Le président turc, Recep Tayyip Erdogan, a annoncé que son gouvernement allait mettre en œuvre ce qu’il appelle « un projet fou » : la construction d’un canal parallèle au détroit du Bosphore. « Ouvrir un nouveau canal, parallèle au Bosphore, ce que nous appelons le canal d’Istanbul, est mon rêve. Avec l’aide de Dieu, nous en poserons la fondation à la fin de cette année au début de 2018… il y a un canal de Suez, un canal de Panama, et il y aura un Kanal Istanbul », a déclaré Erdogan le 10 octobre lors d’une conférence à Belgrade. Selon les chiffres du gouvernement, un tel canal pourrait coûter la bagatelle de 10 milliards de dollars. Les opposants affirment que ce chiffre est largement sous-estimé.Le canal débuterait dans la mer Noire par la traversée du lac Küçükçekmece. Il rejoindrait ensuite la mer de Marmara, au cours d’un trajet de 43 km parallèle au détroit du Bosphore, qui sépare l’Europe et l’Asie.
Un désastre environnemental et archéologique
Les opposants s’inquiètent des risques que ce projet posera sur les plans environnemental et archéologique. D’autres soulignent qu’ils risquent d’aggraver encore davantage le déficit budgétaire turc.« Eux, ils appellent ça le projet fou mais nous, nous l’appelons le projet cauchemardesque », dit Onur Akgül, membre d’une O.N.G. environnementaliste. Selon des scientifiques, le canal perturberait l’équilibre entre la mer Noire et la mer de Marmara au niveau d’Istanbul. Il pourrait en résulter un dégagement de sulfure d’hydrogène, qui infecterait la ville d’Istanbul avec une odeur permanente d’œuf pourri.La construction du canal risque aussi de porter atteinte à des sites archéologiques importants, et de perturber les routes migratoires, et même la survie de certaines espèces de poissons. Des sources d’eau douce, dont certaines sont nécessaires pour l’approvisionnement d’Istanbul, seraient définitivement polluées.

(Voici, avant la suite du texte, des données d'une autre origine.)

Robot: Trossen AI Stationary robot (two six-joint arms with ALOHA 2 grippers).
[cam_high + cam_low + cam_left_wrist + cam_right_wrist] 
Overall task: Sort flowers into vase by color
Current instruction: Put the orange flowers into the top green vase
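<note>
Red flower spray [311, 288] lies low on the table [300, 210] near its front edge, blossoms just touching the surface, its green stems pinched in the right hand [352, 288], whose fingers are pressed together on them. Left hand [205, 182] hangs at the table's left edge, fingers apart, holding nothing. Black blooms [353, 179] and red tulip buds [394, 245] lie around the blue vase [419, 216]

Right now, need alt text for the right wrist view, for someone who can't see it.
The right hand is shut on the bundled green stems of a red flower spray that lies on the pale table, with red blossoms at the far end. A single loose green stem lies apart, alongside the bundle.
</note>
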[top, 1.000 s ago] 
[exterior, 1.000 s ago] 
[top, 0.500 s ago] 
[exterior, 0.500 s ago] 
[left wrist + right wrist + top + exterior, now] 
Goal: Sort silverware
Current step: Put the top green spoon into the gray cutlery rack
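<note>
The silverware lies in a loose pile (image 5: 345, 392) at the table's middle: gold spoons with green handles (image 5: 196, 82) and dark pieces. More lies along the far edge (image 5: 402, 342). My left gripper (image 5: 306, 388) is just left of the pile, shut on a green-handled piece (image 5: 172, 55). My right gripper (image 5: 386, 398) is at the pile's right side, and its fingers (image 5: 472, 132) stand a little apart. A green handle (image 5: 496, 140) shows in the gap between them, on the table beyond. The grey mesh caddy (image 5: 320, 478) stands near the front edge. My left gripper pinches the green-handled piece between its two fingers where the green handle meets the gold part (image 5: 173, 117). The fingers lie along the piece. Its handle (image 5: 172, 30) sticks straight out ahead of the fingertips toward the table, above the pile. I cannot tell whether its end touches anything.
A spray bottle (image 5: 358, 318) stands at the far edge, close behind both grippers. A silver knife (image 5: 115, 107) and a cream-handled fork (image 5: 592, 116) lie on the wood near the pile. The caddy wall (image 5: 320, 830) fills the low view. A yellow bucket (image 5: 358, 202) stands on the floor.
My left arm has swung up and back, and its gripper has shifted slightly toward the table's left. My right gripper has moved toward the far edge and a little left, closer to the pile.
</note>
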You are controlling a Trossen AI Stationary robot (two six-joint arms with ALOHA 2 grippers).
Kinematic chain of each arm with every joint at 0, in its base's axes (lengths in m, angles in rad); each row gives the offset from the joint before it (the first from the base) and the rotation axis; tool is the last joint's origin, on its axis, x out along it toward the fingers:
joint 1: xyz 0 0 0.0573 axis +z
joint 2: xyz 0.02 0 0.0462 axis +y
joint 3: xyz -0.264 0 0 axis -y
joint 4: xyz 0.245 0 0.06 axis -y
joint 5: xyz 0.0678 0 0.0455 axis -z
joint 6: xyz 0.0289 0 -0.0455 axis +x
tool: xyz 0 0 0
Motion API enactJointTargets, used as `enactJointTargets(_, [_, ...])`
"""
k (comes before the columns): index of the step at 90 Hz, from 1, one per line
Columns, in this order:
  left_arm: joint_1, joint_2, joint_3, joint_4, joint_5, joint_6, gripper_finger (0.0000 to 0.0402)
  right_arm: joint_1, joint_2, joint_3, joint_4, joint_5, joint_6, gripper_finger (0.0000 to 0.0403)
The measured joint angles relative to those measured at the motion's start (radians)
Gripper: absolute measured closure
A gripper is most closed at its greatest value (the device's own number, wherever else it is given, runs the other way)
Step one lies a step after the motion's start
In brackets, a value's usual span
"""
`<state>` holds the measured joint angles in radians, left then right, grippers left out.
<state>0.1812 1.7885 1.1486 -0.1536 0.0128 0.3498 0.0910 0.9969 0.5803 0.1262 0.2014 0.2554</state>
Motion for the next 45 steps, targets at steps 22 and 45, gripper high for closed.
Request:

Une manne pour l’économie… ou pas
Le gouvernement affirme que le détroit de Bosphore est confronté à une hausse du trafic maritime qu’il ne peut pas soutenir. 53 000 navires l’empruntent chaque année, dont certains transportent des matières dangereuses polluantes. Les accidents sont rares, mais il demeurent possibles.Ankara prévoit que la création du canal stimulera l’économie turque, d’autant qu’il envisage de facturer les bateaux qui emprunteraient le canal. Mais il n’est pas certain que les compagnies maritimes seront prêtes à payer. En effet, elles peuvent utiliser gratuitement le détroit de Bosphore en raison de la convention de Montreux qui oblige la Turquie à garantir la gratuité de passage pour tous les navires civils en temps de paix.